Tümör Protein p53 Nedir?
Diyelim ki kanser belasıyla karşı karşıya kaldınız veya vücudunuzda herhangi bir tümör ortaya çıkmak üzere. Vücudunuzdaki tüm ayrıntıların depolandığı hücre çekirdeğinde genetik açıdan bir hata meydana geldi. Bu kopyalama hatası karşısında yapabileceğiniz bir şey var mı? Ne yazık ki bu sorunun cevabı kocaman bir hayır.

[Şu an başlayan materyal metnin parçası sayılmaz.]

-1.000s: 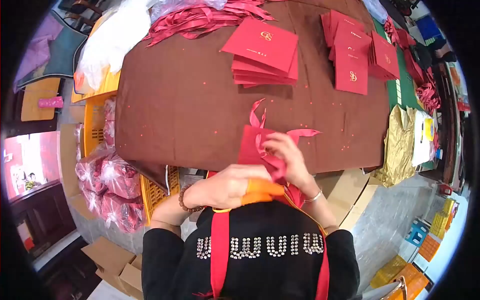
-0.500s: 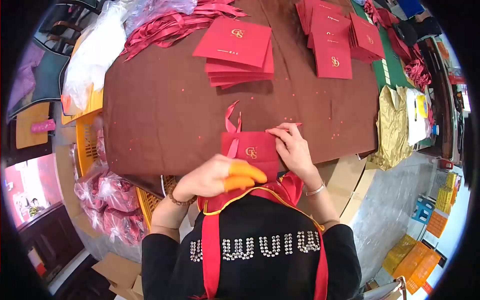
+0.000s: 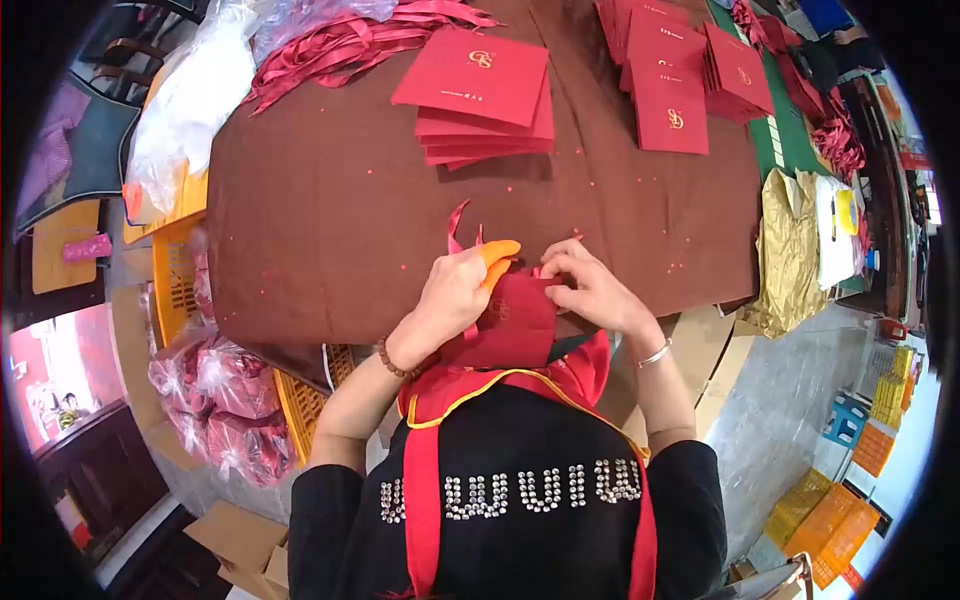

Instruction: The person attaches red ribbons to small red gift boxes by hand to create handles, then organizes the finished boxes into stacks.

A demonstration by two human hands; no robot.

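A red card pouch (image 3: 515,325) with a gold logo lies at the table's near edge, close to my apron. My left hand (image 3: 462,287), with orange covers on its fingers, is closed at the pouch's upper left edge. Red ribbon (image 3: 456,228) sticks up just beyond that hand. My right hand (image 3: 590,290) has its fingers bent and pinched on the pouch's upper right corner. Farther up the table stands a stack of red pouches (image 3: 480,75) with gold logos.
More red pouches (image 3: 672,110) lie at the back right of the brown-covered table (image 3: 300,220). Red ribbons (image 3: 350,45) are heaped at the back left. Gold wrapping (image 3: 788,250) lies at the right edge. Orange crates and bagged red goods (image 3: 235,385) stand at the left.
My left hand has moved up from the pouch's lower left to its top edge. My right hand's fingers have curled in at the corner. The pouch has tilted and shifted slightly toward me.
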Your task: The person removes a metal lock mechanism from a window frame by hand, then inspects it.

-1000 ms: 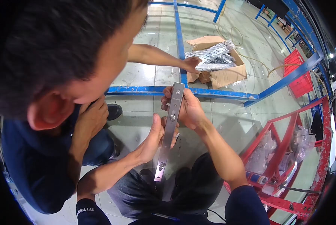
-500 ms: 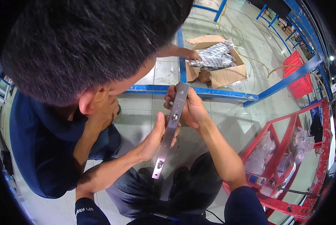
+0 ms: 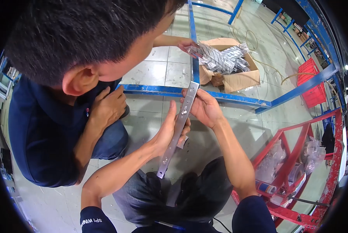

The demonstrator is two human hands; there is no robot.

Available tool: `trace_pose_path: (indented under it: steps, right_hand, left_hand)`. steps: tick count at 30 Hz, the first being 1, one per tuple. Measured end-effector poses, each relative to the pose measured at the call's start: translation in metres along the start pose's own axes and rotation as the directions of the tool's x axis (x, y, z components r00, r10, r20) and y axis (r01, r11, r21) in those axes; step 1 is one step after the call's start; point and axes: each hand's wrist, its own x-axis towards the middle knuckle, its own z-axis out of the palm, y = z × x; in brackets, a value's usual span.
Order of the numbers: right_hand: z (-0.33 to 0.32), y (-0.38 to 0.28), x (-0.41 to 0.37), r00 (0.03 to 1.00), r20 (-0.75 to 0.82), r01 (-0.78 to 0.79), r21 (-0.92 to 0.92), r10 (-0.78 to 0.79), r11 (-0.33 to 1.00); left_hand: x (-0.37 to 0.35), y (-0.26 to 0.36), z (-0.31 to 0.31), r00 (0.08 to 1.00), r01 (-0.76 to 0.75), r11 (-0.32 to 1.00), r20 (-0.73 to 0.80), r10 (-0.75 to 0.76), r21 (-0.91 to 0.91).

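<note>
A long, narrow metal bar [image 3: 175, 138] with holes and small round fittings along its face slants across my view above my knees. My left hand [image 3: 165, 132] grips it around the middle, thumb raised along the near side and fingers curled behind. Near the upper end, my right hand [image 3: 207, 109] holds the bar from the right, its fingers partly hidden behind it. A small pale piece [image 3: 183, 142] shows beside the bar, just below my left fingertips.
A person [image 3: 46, 128] crouches at left, one hand [image 3: 187, 44] on plastic-wrapped parts [image 3: 216, 58] at a cardboard box [image 3: 242, 80]. A blue frame [image 3: 154, 90] crosses ahead. To the right stand a red metal rack [image 3: 325, 202] with bagged items and a red crate [image 3: 312, 89].
The other person's head has moved up and left, and their hand lifts the wrapped parts toward the box's left side. The bar has tilted slightly, still in both my hands.
</note>
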Motion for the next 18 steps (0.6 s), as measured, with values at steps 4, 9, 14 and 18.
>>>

Durun durun, hemen endişeye ve karamsarlığa kapılmayın. Tam olarak böyle bir anda bir mucizenin size dokunacağını söyleyebiliriz. Kanser ve tümör oluşumlarına karşı umut veren bir kalkandan söz edeceğiz: Tümör protein p53
Mutasyon Etkisi
Kanser söz konusu olduğunda çoğumuz mutasyon sözcüğünü sıkça duymuşuzdur. Mutasyon kavramı denildiğinde aklınıza büyük olasılıkla Amerikan filmlerindeki mutantlar geldi; ancak maalesef böyle bir şeyden söz etmiyoruz. Genlerde, dışarıdan kaynaklı etkenlerden dolayı oluşmakta olan tüm veri kayıpları mutasyon şeklinde adlandırılır. Mutasyon kavramı %99 düzeyinde zarar verir. Bu gerçekten de korkunç ve neredeyse umutsuz bir yüzde. Mutasyonun etkisiz kalma oranı sadece %1. Bu noktada tümör proteinden söz etmemiz gerekiyor.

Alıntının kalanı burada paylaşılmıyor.